Genes required for replication of the 15.5-kilobase RNA genome of a plant closterovirus
- PMID: 9621048
- PMCID: PMC110390
- DOI: 10.1128/JVI.72.7.5870-5876.1998
Genes required for replication of the 15.5-kilobase RNA genome of a plant closterovirus
Abstract
A full-length cDNA clone of beet yellows closterovirus (BYV) was engineered and used to map functions involved in the replication of the viral RNA genome and subgenomic RNA formation. Among 10 open reading frames (ORFs) present in BYV, ORFs 1a and 1b suffice for RNA replication and transcription. The proteins encoded in these ORFs harbor putative methyltransferase, RNA helicase, and RNA polymerase domains common to Sindbis virus-like viruses and a large interdomain region that is unique to closteroviruses.
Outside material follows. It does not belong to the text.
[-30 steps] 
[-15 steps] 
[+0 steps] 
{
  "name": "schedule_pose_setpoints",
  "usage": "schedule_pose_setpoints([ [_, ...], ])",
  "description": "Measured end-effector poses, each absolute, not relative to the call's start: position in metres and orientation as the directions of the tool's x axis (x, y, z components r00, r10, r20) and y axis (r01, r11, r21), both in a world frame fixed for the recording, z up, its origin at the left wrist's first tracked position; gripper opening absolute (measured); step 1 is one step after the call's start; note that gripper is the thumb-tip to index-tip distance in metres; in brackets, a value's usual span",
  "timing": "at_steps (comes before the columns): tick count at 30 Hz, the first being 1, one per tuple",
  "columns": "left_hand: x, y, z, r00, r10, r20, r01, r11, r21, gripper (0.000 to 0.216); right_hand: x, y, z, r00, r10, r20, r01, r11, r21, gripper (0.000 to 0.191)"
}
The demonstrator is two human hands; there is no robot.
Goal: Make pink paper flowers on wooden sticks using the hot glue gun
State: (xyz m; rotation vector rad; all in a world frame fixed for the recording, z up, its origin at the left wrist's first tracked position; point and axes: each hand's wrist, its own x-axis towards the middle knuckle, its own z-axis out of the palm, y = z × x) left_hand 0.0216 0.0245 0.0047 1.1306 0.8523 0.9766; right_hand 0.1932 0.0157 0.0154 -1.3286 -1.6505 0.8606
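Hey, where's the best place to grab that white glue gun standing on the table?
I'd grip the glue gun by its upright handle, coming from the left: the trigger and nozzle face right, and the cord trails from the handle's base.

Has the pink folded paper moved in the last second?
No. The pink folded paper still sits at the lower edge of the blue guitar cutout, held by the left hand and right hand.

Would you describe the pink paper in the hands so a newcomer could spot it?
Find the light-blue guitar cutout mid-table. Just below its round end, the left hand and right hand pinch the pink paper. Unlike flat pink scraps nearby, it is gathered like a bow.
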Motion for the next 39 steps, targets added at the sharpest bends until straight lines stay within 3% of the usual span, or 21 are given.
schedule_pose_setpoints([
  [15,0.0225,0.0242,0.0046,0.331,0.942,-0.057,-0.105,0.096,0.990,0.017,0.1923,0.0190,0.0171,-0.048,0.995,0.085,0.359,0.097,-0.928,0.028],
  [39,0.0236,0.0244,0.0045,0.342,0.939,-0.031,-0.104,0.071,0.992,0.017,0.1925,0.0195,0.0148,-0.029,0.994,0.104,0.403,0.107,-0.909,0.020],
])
The papain-like leader proteinase (L-Pro) encoded in the 5'-proximal region of ORF 1a was found to have a dual function in genome amplification. First, the autocatalytic cleavage between L-Pro and the remainder of the ORF 1a product was essential for replication of RNA. Second, an additional L-Pro function that was separable from proteolytic activity was required for efficient RNA accumulation. The deletion of a large, approximately 5.6-kb, 3'-terminal region coding for a 6-kDa hydrophobic protein, an HSP70 homolog, a 64-kDa protein, minor and major capsid proteins, a 20-kDa protein, and a 21-kDa protein (p21) resulted in replication-competent RNA. However, examination of mutants with replacements of start codons in each of these seven 3'-terminal ORFs revealed that p21 functions as an enhancer of genome amplification. The intriguing analogies between the genome organization and replicational requirements of plant closteroviruses and animal coronavirus-like viruses are discussed.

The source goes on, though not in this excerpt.